YOUR OBJECTIVE - Pictures aside, print all of the data below exactly as written.

SUPPLIED DATA -

►

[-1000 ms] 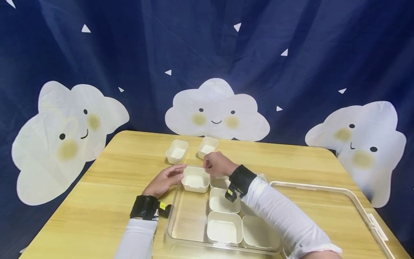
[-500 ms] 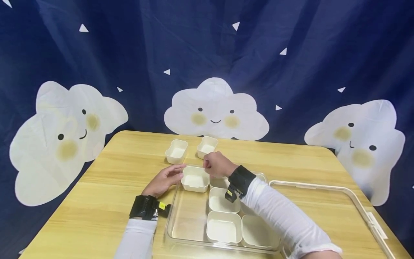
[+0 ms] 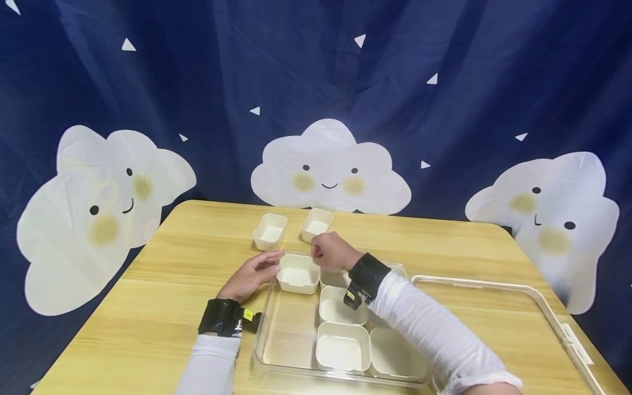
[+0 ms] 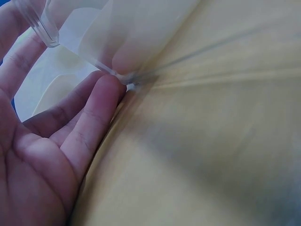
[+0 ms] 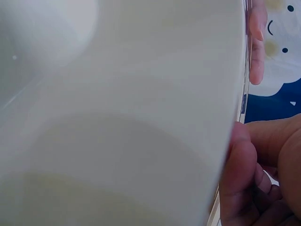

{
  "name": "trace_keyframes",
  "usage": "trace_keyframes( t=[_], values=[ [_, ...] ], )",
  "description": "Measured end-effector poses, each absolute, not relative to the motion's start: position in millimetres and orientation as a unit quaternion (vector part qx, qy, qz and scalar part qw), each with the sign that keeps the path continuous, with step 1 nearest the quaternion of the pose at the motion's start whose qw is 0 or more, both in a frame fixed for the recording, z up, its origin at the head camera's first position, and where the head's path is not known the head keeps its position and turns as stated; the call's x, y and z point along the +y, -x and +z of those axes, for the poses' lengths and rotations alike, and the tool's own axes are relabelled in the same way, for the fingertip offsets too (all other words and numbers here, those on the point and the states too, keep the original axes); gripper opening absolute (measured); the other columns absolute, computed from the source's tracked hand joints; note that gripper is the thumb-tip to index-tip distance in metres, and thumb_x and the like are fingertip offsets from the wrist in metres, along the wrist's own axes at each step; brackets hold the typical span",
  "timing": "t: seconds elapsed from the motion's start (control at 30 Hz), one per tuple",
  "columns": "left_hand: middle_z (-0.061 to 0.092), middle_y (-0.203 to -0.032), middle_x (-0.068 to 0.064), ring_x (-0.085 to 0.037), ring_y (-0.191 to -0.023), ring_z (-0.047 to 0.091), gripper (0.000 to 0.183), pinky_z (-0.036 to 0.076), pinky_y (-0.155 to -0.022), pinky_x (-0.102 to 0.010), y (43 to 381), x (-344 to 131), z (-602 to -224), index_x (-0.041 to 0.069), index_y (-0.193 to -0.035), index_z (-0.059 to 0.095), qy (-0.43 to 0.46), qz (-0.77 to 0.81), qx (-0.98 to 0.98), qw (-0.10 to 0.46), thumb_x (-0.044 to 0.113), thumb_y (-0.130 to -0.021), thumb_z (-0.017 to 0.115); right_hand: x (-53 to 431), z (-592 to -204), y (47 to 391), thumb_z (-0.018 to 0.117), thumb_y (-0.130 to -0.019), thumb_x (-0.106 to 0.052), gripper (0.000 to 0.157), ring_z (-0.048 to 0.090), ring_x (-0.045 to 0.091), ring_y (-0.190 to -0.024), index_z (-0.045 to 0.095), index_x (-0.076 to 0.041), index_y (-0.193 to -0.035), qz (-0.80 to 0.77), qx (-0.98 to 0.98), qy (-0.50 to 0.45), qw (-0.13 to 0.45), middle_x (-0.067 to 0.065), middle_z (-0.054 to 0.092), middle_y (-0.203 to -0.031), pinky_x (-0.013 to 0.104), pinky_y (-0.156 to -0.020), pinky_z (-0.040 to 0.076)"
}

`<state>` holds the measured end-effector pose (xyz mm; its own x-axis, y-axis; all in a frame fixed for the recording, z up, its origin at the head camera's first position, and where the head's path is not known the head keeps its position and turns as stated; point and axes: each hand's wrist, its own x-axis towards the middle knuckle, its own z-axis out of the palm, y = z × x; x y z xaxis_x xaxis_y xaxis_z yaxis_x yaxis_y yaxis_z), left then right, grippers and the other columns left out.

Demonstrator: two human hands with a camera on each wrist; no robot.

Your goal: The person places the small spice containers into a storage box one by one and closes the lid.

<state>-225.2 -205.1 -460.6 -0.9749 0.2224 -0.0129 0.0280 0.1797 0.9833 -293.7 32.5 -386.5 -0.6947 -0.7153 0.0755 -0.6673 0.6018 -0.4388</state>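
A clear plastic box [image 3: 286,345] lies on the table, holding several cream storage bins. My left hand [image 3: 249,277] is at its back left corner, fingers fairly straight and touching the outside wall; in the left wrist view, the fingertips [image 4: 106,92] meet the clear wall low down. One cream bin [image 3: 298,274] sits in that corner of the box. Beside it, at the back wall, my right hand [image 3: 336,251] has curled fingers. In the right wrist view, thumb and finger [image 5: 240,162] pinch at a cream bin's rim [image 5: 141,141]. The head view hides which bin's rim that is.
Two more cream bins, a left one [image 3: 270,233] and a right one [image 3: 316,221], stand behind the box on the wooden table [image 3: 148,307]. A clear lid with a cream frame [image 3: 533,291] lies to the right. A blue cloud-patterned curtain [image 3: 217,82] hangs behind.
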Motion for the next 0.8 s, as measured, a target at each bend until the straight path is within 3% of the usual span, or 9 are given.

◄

WRITTEN RESPONSE -
[-1000 ms] 
[-500 ms] 
[+0 ms] 
[+0 ms] 
[+0 ms] 

{
  "name": "trace_keyframes",
  "usage": "trace_keyframes( t=[_], values=[ [_, ...] ], )",
  "description": "Measured end-effector poses, each absolute, not relative to the motion's start: position in millimetres and orientation as a unit quaternion (vector part qx, qy, qz and scalar part qw), each with the sign that keeps the path continuous, with step 1 nearest the quaternion of the pose at the motion's start whose qw is 0 or more, both in a frame fixed for the recording, z up, its origin at the head camera's first position, and where the head's path is not known the head keeps its position and turns as stated; the call's x, y and z point along the +y, -x and +z of those axes, for the poses' lengths and rotations alike, and the tool's own axes are relabelled in the same way, for the fingertip offsets too (all other words and numbers here, those on the point and the states too, keep the original axes); gripper opening absolute (measured); the other columns absolute, computed from the source's tracked hand joints; note that gripper is the thumb-tip to index-tip distance in metres, and thumb_x and the like are fingertip offsets from the wrist in metres, along the wrist's own axes at each step; brackets hold the typical span",
  "timing": "t: seconds elapsed from the motion's start (control at 30 Hz), one per tuple",
  "columns": "left_hand: middle_z (-0.061 to 0.092), middle_y (-0.203 to -0.032), middle_x (-0.068 to 0.064), ring_x (-0.085 to 0.037), ring_y (-0.191 to -0.023), ring_z (-0.047 to 0.091), gripper (0.000 to 0.183), pinky_z (-0.036 to 0.076), pinky_y (-0.155 to -0.022), pinky_x (-0.102 to 0.010), y (43 to 381), x (-344 to 131), z (-602 to -224), index_x (-0.041 to 0.069), index_y (-0.193 to -0.035), index_z (-0.059 to 0.095), qy (-0.43 to 0.46), qz (-0.77 to 0.81), qx (-0.98 to 0.98), qw (-0.10 to 0.46), thumb_x (-0.044 to 0.113), thumb_y (-0.130 to -0.021), thumb_z (-0.017 to 0.115); right_hand: x (-53 to 431), z (-592 to -204), y (47 to 391), thumb_z (-0.018 to 0.117), thumb_y (-0.130 to -0.019), thumb_x (-0.106 to 0.052), gripper (0.000 to 0.157), ring_z (-0.048 to 0.090), ring_x (-0.045 to 0.091), ring_y (-0.190 to -0.024), index_z (-0.045 to 0.095), index_x (-0.076 to 0.041), index_y (-0.193 to -0.035), qz (-0.80 to 0.77), qx (-0.98 to 0.98), qy (-0.50 to 0.45), qw (-0.13 to 0.45), middle_x (-0.067 to 0.065), middle_z (-0.054 to 0.092), middle_y (-0.203 to -0.031), pinky_x (-0.013 to 0.104), pinky_y (-0.156 to -0.020), pinky_z (-0.040 to 0.076)"
}

`<state>` holds the measured end-effector pose (xyz mm; its own x-axis, y-axis; all in a frame fixed for the recording, z up, its origin at the head camera's first position, and where the head's path is not known the head keeps its position and turns as stated; point and axes: each hand's wrist, its own x-axis towards the middle knuckle, its own z-axis out of the palm, y = z × x; x y z xaxis_x xaxis_y xaxis_z yaxis_x yaxis_y yaxis_z), left then right, grippers and the other columns left out.

Demonstrator: two human hands with a camera on each wrist; no robot.

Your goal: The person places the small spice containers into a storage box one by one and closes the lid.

<state>-225.2 -205.1 -460.6 -0.9749 0.2224 -0.0129 0.0280 0.1797 0.9833 -293.7 32.5 -386.5 -0.6947 -0.7153 0.0755 -0.6673 0.6018 -0.4388</state>
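A clear plastic box [image 3: 286,345] lies on the table, holding several cream storage bins. My left hand [image 3: 249,277] is at its back left corner, fingers fairly straight and touching the outside wall; in the left wrist view, the fingertips [image 4: 106,92] meet the clear wall low down. One cream bin [image 3: 298,274] sits in that corner of the box. Beside it, at the back wall, my right hand [image 3: 336,251] has curled fingers. In the right wrist view, thumb and finger [image 5: 240,162] pinch at a cream bin's rim [image 5: 141,141]. The head view hides which bin's rim that is.
Two more cream bins, a left one [image 3: 270,233] and a right one [image 3: 316,221], stand behind the box on the wooden table [image 3: 148,307]. A clear lid with a cream frame [image 3: 533,291] lies to the right. A blue cloud-patterned curtain [image 3: 217,82] hangs behind.
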Motion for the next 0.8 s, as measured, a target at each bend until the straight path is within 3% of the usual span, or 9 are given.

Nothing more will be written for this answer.